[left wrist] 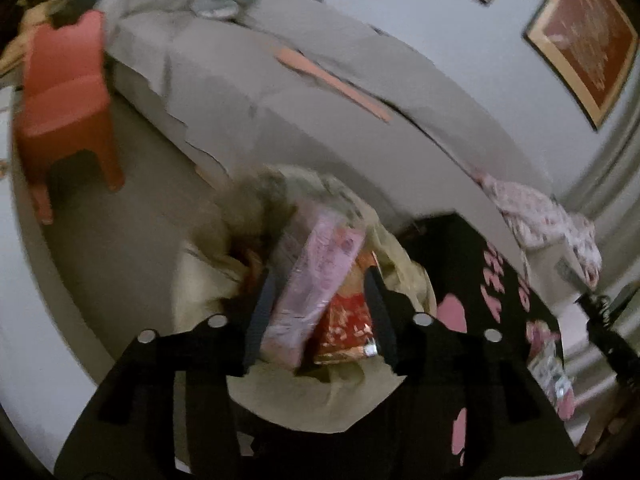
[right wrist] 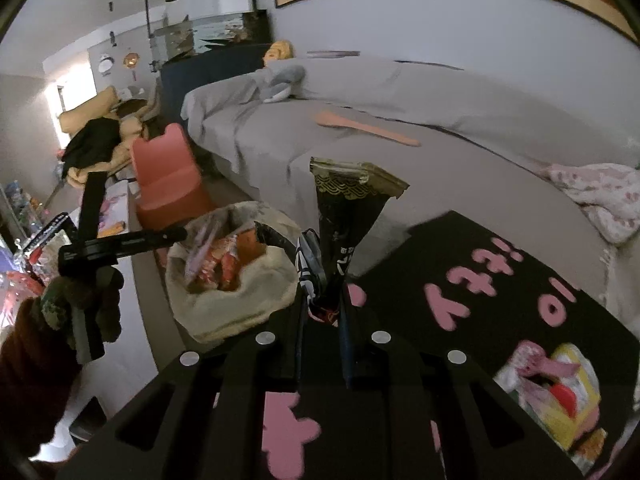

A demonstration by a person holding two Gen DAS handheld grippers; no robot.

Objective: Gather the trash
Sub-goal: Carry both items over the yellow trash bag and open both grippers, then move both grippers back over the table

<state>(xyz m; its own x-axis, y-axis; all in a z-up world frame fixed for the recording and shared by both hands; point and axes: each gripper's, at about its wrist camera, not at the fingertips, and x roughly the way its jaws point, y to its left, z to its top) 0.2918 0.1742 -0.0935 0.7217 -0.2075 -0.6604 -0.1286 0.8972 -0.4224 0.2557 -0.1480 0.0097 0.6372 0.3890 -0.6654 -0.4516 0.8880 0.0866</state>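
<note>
Right gripper (right wrist: 322,312) clamped on black wrapper (right wrist: 346,216), seen only in right view; left gripper (left wrist: 320,308) jaws apart over trash bag (left wrist: 224,264) with pink packet (left wrist: 316,276) between, unpressed; red chair (right wrist: 168,184) beyond.

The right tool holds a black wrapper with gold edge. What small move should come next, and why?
Probably carry the right tool left, over the open beige trash bag, then let go. Its fingers are shut on the black, gold-edged snack wrapper, which is beside the bag, not above it. The left tool is open over the bag, with a pink packet loose between its fingers.
</note>
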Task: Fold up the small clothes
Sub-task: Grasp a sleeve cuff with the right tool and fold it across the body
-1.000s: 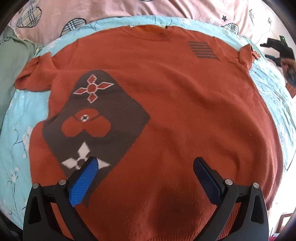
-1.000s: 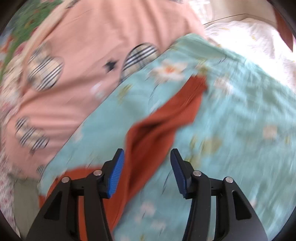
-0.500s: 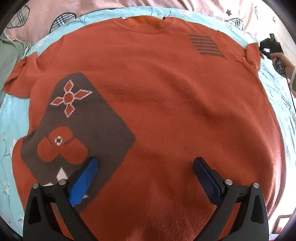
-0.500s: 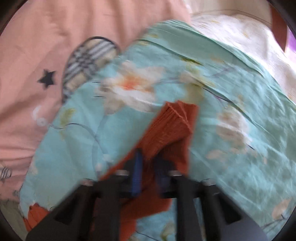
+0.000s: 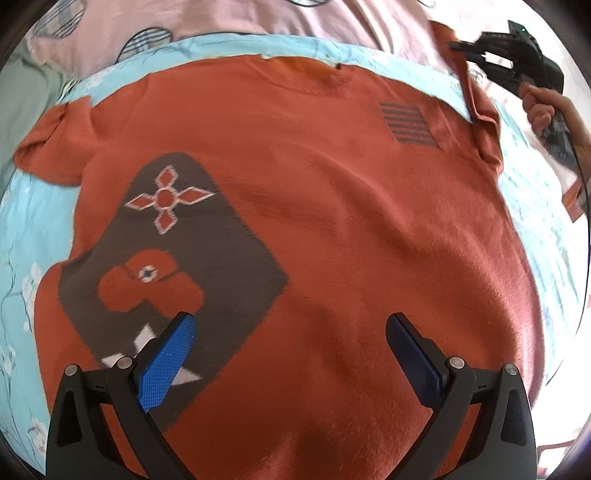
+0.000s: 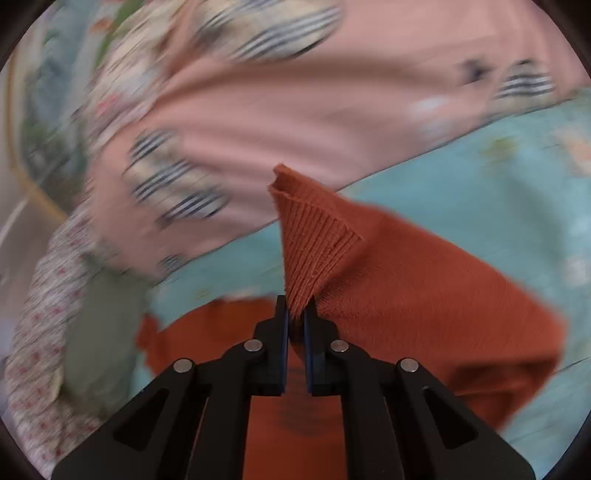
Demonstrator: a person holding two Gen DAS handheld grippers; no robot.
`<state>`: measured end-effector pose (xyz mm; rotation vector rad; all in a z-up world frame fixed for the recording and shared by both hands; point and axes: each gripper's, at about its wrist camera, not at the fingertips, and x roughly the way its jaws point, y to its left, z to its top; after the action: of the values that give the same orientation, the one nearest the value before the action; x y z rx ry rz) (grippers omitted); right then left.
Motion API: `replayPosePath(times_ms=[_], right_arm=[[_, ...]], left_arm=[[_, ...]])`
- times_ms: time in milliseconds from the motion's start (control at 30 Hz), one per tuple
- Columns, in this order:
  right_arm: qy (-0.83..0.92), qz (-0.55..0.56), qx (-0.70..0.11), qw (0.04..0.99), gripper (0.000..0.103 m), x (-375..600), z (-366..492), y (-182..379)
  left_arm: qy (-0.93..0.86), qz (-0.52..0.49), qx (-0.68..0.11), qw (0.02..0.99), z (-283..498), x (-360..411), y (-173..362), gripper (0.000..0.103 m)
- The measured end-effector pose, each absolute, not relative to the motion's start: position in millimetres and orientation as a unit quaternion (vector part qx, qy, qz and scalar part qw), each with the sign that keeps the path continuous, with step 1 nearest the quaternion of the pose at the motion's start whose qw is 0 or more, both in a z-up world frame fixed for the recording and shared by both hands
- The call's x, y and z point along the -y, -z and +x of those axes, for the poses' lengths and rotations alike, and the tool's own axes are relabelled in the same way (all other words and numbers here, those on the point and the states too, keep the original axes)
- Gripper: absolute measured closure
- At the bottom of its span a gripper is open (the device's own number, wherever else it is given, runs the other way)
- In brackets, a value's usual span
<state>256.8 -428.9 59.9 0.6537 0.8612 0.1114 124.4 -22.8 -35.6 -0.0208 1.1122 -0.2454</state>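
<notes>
- The left gripper (image 5: 290, 343) is at the bottom of the left wrist view, its blue pads spread wide with nothing between them. It hovers over the lower part of the sweater (image 5: 332, 206); I judge it waits there, ready to press or take the hem.
- The sweater lies flat and face up on the light blue floral sheet (image 5: 22, 229), filling the middle of the frame. A flat garment gives clean fold lines.
- In the right wrist view, the right gripper (image 6: 296, 321) is clenched on the ribbed sleeve cuff (image 6: 310, 236), which stands up as a cone above the pads. Holding the cuff lets the whole sleeve swing inward over the body.
- In the left wrist view the same sleeve (image 5: 476, 96) is raised at the upper right.
- The other sleeve (image 5: 51, 147) lies at the upper left, near the sheet border.
- Behind, at the top, is the pink bedding (image 5: 258, 18); free sheet shows on both sides for moving.
</notes>
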Motion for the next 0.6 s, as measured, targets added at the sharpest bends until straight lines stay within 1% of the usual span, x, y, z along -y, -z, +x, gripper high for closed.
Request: replayPosePath(times_ms=[67,200,233,433,467,500,533,567,600], right_arm=[[-0.097,0.321,-0.418,0.844,0.095,383,264,-53],[-0.161,0.317,-0.454,0.817,0.095,294,291,-21],[-0.176,0.318,-0.466,0.807,0.095,269,297,-10],[-0.215,0.316,-0.509,0.771,0.095,188,313,41],[-0.217,0.315,-0.515,0.767,0.092,180,315,48],[-0.22,0.311,-0.524,0.762,0.091,170,317,57],[-0.218,0.308,-0.532,0.758,0.089,168,315,63],[-0.215,0.306,-0.543,0.752,0.083,166,317,69],[-0.218,0.31,-0.549,0.745,0.081,164,316,74]], left_arm=[[0.123,-0.039,-0.525,0.841,128,13,32,0.0],[0.118,-0.091,-0.518,0.842,137,-16,27,0.0],[0.11,-0.097,-0.513,0.846,141,-23,26,0.0],[0.095,-0.112,-0.498,0.855,170,-52,23,0.0],[0.097,-0.112,-0.497,0.855,177,-53,25,0.0],[0.1,-0.112,-0.497,0.855,186,-55,26,0.0],[0.1,-0.112,-0.498,0.854,192,-54,28,0.0],[0.104,-0.115,-0.498,0.853,201,-55,29,0.0],[0.108,-0.119,-0.499,0.852,208,-56,29,0.0]])
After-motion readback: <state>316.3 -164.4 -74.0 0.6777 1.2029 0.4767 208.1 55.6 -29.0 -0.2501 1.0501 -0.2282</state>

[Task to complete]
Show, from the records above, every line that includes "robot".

[Output for this task]
A demonstration by a person holding two Gen DAS handheld grippers; no robot.
Demonstrator: a person holding two Gen DAS handheld grippers; no robot.

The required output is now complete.